(TO DO): Word for word, reproduce every line of the data.
==================================================
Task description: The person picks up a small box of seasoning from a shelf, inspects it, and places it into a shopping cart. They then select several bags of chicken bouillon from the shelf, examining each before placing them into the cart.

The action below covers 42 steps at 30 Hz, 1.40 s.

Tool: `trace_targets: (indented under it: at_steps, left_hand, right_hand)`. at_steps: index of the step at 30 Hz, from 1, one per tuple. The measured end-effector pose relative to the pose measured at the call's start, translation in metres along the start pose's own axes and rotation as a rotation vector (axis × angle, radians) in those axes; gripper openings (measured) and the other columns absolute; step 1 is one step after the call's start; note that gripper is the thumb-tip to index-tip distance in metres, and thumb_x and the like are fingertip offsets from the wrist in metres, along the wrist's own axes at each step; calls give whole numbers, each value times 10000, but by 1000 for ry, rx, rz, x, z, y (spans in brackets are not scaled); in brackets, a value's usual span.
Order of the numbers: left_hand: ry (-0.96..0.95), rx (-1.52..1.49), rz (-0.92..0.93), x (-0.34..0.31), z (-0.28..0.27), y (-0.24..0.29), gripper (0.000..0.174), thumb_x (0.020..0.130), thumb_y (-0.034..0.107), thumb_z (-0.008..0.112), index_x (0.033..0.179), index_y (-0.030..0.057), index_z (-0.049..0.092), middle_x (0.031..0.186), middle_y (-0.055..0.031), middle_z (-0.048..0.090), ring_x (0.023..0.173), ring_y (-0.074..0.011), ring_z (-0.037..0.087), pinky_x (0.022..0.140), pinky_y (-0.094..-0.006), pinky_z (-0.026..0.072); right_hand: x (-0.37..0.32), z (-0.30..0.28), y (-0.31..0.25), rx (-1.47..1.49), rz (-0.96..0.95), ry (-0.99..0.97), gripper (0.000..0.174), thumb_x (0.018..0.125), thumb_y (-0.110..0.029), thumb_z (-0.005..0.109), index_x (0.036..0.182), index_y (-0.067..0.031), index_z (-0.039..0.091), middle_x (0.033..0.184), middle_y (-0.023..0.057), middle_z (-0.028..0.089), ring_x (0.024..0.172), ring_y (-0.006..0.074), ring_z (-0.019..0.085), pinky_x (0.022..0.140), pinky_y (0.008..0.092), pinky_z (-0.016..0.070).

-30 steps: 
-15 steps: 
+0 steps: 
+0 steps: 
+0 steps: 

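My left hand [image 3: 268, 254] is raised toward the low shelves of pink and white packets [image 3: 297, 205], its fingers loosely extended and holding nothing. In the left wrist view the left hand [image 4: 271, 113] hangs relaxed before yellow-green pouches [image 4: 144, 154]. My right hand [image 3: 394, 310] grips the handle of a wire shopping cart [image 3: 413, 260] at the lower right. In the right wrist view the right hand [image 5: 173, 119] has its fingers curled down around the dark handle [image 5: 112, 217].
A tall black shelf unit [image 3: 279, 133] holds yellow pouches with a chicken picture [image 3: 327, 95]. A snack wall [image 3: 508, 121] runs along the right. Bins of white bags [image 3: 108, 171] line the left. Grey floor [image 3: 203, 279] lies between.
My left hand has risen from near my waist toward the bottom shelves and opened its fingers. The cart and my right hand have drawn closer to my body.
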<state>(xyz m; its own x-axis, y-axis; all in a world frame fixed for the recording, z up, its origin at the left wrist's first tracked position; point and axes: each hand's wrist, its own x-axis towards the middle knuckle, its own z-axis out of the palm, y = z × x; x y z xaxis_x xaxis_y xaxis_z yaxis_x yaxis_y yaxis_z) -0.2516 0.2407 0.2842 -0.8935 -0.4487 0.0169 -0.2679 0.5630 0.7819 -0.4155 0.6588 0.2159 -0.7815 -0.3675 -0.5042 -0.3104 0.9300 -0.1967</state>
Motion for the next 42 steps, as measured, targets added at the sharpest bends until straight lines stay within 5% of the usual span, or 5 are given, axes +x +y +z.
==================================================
(EXERCISE RESPONSE):
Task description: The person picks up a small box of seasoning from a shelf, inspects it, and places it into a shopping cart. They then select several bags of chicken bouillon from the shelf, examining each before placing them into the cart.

The action below covers 42 steps at 30 Hz, 1.40 s.

Tool: `trace_targets: (indented under it: at_steps, left_hand, right_hand)`. at_steps: index of the step at 30 Hz, from 1, one per tuple. The measured end-effector pose relative to the pose measured at the call's start, translation in metres along the start pose's own axes and rotation as a rotation vector (axis × angle, radians) in those axes; gripper openings (measured) and the other columns absolute; step 1 is one step after the call's start; note that gripper is the thumb-tip to index-tip distance in metres, and thumb_x and the like are fingertip offsets from the wrist in metres, along the wrist's own axes at each step; calls give whole numbers, each value times 10000, but by 1000 for ry, rx, rz, x, z, y (spans in brackets are not scaled); in brackets, a value's usual span.
Order of the numbers: left_hand: ry (-0.96..0.95), rx (-1.52..1.49), rz (-0.92..0.93), x (-0.34..0.31), z (-0.28..0.27), y (-0.24..0.29), gripper (0.000..0.174), thumb_x (0.020..0.130), thumb_y (-0.034..0.107), thumb_z (-0.008..0.112), index_x (0.033..0.179), index_y (-0.030..0.057), index_z (-0.049..0.092), middle_x (0.031..0.186), middle_y (-0.055..0.031), middle_z (-0.048..0.090), ring_x (0.023..0.173), ring_y (-0.074..0.011), ring_z (-0.037..0.087), pinky_x (0.022..0.140), pinky_y (-0.094..-0.006), pinky_z (-0.026..0.072); right_hand: x (-0.37..0.32), z (-0.30..0.28), y (-0.31..0.25), rx (-1.47..1.49), rz (-0.96..0.95), ry (-0.99..0.97), gripper (0.000..0.174), thumb_x (0.018..0.125), thumb_y (-0.110..0.029), thumb_z (-0.005..0.109), index_x (0.036..0.182), index_y (-0.067..0.031), index_z (-0.039..0.091), middle_x (0.033..0.184), middle_y (-0.023..0.057), middle_z (-0.028..0.089), ring_x (0.024..0.172), ring_y (-0.006..0.074), ring_z (-0.019..0.085), pinky_x (0.022..0.140), pinky_y (0.008..0.092), pinky_z (-0.016..0.070).

-30 steps: 
-15 steps: 
+0 steps: 
+0 steps: 
+0 steps: 

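My left hand [image 3: 268, 254] is raised toward the low shelves of pink and white packets [image 3: 297, 205], its fingers loosely extended and holding nothing. In the left wrist view the left hand [image 4: 271, 113] hangs relaxed before yellow-green pouches [image 4: 144, 154]. My right hand [image 3: 394, 310] grips the handle of a wire shopping cart [image 3: 413, 260] at the lower right. In the right wrist view the right hand [image 5: 173, 119] has its fingers curled down around the dark handle [image 5: 112, 217].
A tall black shelf unit [image 3: 279, 133] holds yellow pouches with a chicken picture [image 3: 327, 95]. A snack wall [image 3: 508, 121] runs along the right. Bins of white bags [image 3: 108, 171] line the left. Grey floor [image 3: 203, 279] lies between.
My left hand has risen from near my waist toward the bottom shelves and opened its fingers. The cart and my right hand have drawn closer to my body.
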<state>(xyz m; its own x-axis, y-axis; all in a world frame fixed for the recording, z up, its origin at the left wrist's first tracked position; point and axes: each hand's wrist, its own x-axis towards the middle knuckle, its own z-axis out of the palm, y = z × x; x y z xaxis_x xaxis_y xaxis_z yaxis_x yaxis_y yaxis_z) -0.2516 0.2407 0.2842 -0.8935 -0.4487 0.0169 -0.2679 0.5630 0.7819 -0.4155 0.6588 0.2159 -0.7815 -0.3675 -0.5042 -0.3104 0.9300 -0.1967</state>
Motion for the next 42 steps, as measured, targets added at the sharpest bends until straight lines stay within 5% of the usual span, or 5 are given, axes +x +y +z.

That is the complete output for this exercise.